Dasatinib, a tyrosine kinase inhibitor, is usually prescribed for chronic myeloid leukemia and Philadelphia chromosome–positive acute lymphoblastic leukemia. However, some patients may develop an intolerance to this drug over the years. Among various toxicities related to dasatinib, dasatinib-associated interstitial pneumonitis is not reported frequently in the literature yet. Moreover, published studies have reported only few cases of dasatinib-associated pneumonitis, almost exclusively in chronic myeloid leukemia. In this study, we describe three cases of dasatinib-associated interstitial pneumonitis in patients with chronic myeloid leukemia or Philadelphia chromosome–positive acute lymphoblastic leukemia (a 56-year-old man, a 34-year-old man, and a 46-year-old woman) at our institution. In all three patients, the time from the initiation of dasatinib therapy to the onset of interstitial pneumonitis varied greatly. Among them, one patient underwent a surgical lung biopsy, which revealed chronic granulomatous inflammation without any causative pathogen. In all patients, dasatinib was discontinued after the diagnosis of interstitial pneumonitis, and two patients were treated with systemic steroids. Although infrequent, dasatinib-induced pneumonitis should be considered a possible diagnosis in dasatinib-treated patients with fever and respiratory symptoms. In addition, hematologists and pulmonologists should be aware of this rare but critical toxicity.

Keywords

case report chronic myeloid leukemia dasatinib drug-induced interstitial lung disease tyrosine kinase inhibitor

Background

Dasatinib is a breakpoint cluster region-Abelson (BCR-ABL) tyrosine kinase inhibitor (TKI), and it has been used as a standard treatment for chronic myeloid leukemia (CML) and Philadelphia chromosome–positive acute lymphoblastic leukemia (ALL). In the era of TKIs, wherein a considerable proportion of patients with CML can expect long-term survival with TKIs, some patients have developed intolerance, rather than resistance, to TKIs, which has become a more frequent issue in drug maintenance. Therefore, prevention, early detection, and proper management of adverse events during treatment are important for optimal management of CML.

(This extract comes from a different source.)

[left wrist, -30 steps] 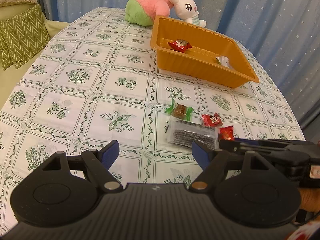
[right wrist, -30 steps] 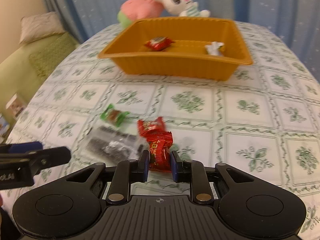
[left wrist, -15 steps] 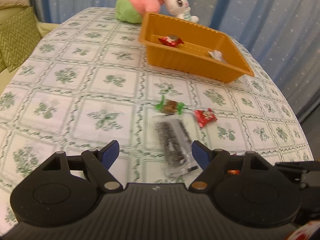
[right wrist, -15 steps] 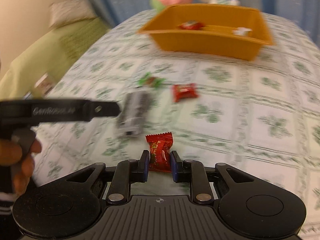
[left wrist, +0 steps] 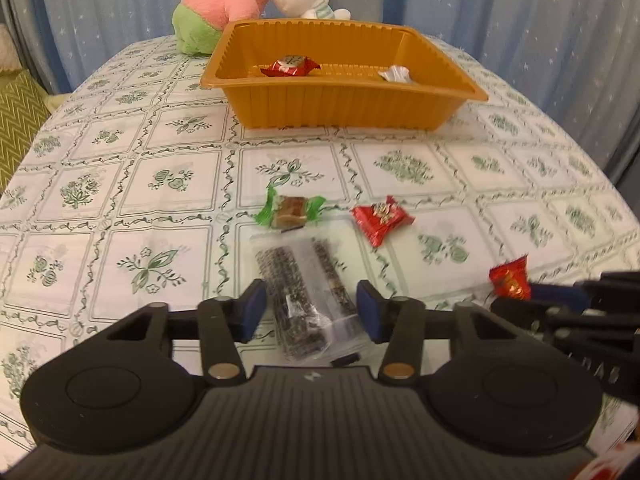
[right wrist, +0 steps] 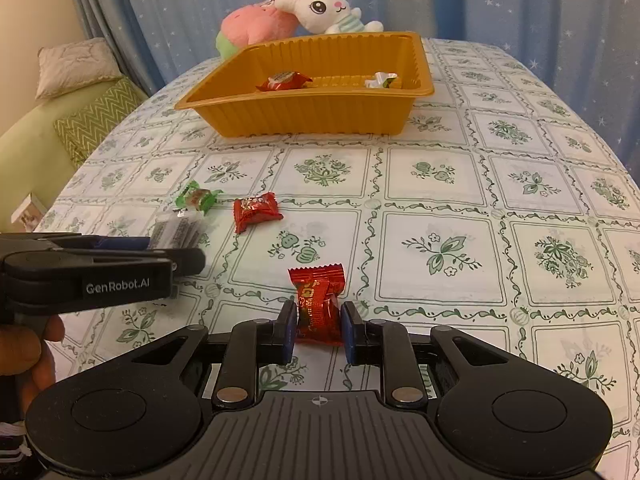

Among the various dasatinib-associated adverse events, pulmonary toxicities, including pleural effusion and pulmonary arterial hypertension, have been relatively well described.^1,2 In the DASISION trial, the enrolled patients were treated with dasatinib, and among them, 28% of patients experienced pleural effusion.³ However, in most cases, pleural effusion could be effectively controlled with dasatinib dose reduction and supportive care, and only 6% of patients discontinued dasatinib because of pleural effusion. In some cases, although rare, it is known that dasatinib should be discontinued permanently when pulmonary arterial hypertension develops. In contrast to these adverse events, interstitial pneumonitis associated with dasatinib has not been thoroughly investigated. To date, only a small number of cases have been reported, almost exclusively in patients with CML, and only a few studies have described dasatinib-associated pneumonitis in patients with Philadelphia chromosome–positive ALL.^4–7 In this study, we describe three cases of dasatinib-associated interstitial pneumonitis encountered in our tertiary institution and review related published studies.

Case presentation

Case 1

A 56-year-old man diagnosed with CML has been treated with dasatinib since July 2012. Although there were no significant toxicities with dasatinib, he failed to achieve a complete molecular response; therefore, dasatinib was switched to nilotinib after 10 months of treatment at the physician’s discretion. He achieved a deep molecular response (DMR) with nilotinib, but because he developed a skin rash after 6 months of treatment, the TKI had to be changed to imatinib. Unfortunately, after 5 months of imatinib treatment, the patient experienced facial edema, and the TKI was again changed to dasatinib. Subsequently, he did not have any significant toxicity when 100 mg of dasatinib was readministered for more than 4 years.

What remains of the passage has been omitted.